**Work instructions:**
Please reproduce the listing below exactly, leaving out every picture.

**Dataset content:**
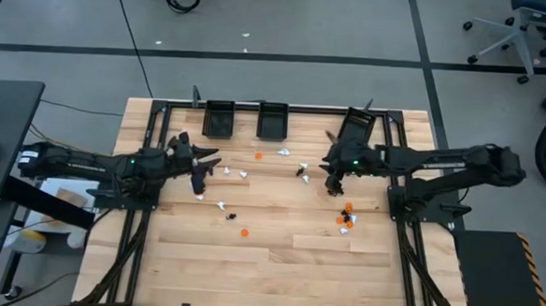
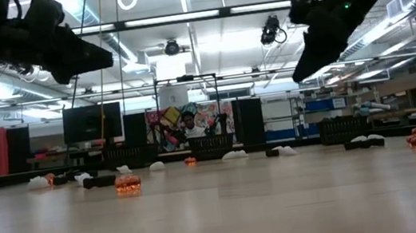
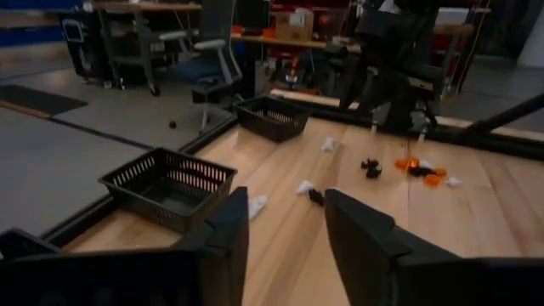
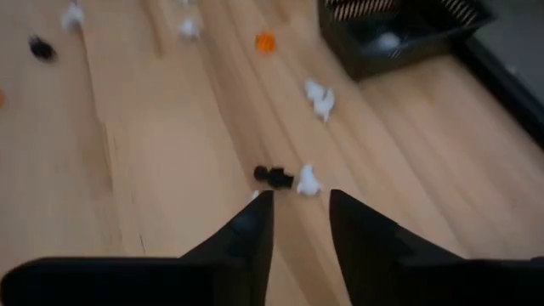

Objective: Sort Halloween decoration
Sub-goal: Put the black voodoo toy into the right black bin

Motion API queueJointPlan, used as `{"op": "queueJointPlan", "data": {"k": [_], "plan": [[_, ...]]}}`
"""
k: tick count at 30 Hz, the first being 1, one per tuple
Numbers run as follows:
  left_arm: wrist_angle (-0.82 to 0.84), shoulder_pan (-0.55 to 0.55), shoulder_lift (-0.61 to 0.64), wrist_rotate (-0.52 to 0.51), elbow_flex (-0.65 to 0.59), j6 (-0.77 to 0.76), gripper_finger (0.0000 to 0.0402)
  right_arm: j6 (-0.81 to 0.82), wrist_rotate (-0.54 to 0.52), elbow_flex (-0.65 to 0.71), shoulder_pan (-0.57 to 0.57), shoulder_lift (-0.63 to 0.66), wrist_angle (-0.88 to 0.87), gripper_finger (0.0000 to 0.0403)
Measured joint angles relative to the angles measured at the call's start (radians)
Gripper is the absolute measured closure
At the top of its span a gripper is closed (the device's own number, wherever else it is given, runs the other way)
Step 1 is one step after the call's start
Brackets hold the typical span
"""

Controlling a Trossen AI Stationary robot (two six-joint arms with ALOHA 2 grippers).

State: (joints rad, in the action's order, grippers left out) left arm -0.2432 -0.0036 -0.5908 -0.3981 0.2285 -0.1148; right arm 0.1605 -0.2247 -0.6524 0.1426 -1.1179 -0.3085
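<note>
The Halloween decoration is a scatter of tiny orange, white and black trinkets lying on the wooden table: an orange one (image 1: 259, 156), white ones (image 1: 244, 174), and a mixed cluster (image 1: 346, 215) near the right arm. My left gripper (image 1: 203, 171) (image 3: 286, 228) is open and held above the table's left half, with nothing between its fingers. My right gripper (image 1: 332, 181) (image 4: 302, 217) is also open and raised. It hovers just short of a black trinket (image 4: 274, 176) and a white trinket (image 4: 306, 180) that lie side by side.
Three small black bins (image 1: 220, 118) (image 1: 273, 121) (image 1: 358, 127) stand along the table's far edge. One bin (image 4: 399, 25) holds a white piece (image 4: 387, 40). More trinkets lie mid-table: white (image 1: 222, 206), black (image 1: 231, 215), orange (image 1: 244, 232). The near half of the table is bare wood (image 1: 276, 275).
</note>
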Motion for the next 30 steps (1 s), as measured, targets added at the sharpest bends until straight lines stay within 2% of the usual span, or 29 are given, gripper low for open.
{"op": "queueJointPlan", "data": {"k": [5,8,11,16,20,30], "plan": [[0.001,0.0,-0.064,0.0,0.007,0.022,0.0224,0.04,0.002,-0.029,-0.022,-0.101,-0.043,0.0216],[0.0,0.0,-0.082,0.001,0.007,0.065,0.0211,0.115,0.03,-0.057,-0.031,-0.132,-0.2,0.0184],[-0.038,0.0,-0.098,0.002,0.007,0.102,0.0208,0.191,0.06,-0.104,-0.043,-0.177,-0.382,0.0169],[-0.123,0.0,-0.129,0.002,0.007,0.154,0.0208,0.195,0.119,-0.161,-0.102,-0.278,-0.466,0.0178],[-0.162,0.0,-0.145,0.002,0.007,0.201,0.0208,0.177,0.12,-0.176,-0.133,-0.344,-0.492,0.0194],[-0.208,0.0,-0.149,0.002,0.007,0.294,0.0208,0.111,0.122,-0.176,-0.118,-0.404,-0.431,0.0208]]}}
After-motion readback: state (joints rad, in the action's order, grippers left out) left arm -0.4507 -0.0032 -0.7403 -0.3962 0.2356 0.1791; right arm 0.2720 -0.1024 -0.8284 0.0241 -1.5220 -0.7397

**Answer below:**
Objective: Sort Halloween decoration
Sub-goal: Put the black voodoo toy into the right black bin

Motion API queueJointPlan, used as `{"op": "queueJointPlan", "data": {"k": [_], "plan": [[_, ...]]}}`
"""
k: tick count at 30 Hz, the first being 1, one per tuple
Numbers run as follows:
  left_arm: wrist_angle (-0.82 to 0.84), shoulder_pan (-0.55 to 0.55), shoulder_lift (-0.61 to 0.64), wrist_rotate (-0.52 to 0.51), elbow_flex (-0.65 to 0.59), j6 (-0.77 to 0.76), gripper_finger (0.0000 to 0.0402)
  right_arm: j6 (-0.81 to 0.82), wrist_rotate (-0.54 to 0.52), elbow_flex (-0.65 to 0.71), shoulder_pan (-0.57 to 0.57), shoulder_lift (-0.63 to 0.66), wrist_angle (-0.88 to 0.87), gripper_finger (0.0000 to 0.0403)
Measured joint angles relative to the angles measured at the call's start (radians)
Gripper is the absolute measured closure
At the top of its span a gripper is closed (the device's own number, wherever else it is given, runs the other way)
Step 1 is one step after the call's start
Brackets hold the typical span
"""

Controlling a Trossen AI Stationary robot (two six-joint arms with ALOHA 2 grippers).

State: (joints rad, in the action's order, grippers left out) left arm -0.2432 -0.0036 -0.5908 -0.3981 0.2285 -0.1148; right arm 0.1605 -0.2247 -0.6524 0.1426 -1.1179 -0.3085
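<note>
The Halloween decoration is a scatter of tiny orange, white and black trinkets lying on the wooden table: an orange one (image 1: 259, 156), white ones (image 1: 244, 174), and a mixed cluster (image 1: 346, 215) near the right arm. My left gripper (image 1: 203, 171) (image 3: 286, 228) is open and held above the table's left half, with nothing between its fingers. My right gripper (image 1: 332, 181) (image 4: 302, 217) is also open and raised. It hovers just short of a black trinket (image 4: 274, 176) and a white trinket (image 4: 306, 180) that lie side by side.
Three small black bins (image 1: 220, 118) (image 1: 273, 121) (image 1: 358, 127) stand along the table's far edge. One bin (image 4: 399, 25) holds a white piece (image 4: 387, 40). More trinkets lie mid-table: white (image 1: 222, 206), black (image 1: 231, 215), orange (image 1: 244, 232). The near half of the table is bare wood (image 1: 276, 275).
</note>
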Motion for the next 30 steps (1 s), as measured, targets added at the sharpest bends until straight lines stay within 2% of the usual span, or 29 are given, gripper low for open.
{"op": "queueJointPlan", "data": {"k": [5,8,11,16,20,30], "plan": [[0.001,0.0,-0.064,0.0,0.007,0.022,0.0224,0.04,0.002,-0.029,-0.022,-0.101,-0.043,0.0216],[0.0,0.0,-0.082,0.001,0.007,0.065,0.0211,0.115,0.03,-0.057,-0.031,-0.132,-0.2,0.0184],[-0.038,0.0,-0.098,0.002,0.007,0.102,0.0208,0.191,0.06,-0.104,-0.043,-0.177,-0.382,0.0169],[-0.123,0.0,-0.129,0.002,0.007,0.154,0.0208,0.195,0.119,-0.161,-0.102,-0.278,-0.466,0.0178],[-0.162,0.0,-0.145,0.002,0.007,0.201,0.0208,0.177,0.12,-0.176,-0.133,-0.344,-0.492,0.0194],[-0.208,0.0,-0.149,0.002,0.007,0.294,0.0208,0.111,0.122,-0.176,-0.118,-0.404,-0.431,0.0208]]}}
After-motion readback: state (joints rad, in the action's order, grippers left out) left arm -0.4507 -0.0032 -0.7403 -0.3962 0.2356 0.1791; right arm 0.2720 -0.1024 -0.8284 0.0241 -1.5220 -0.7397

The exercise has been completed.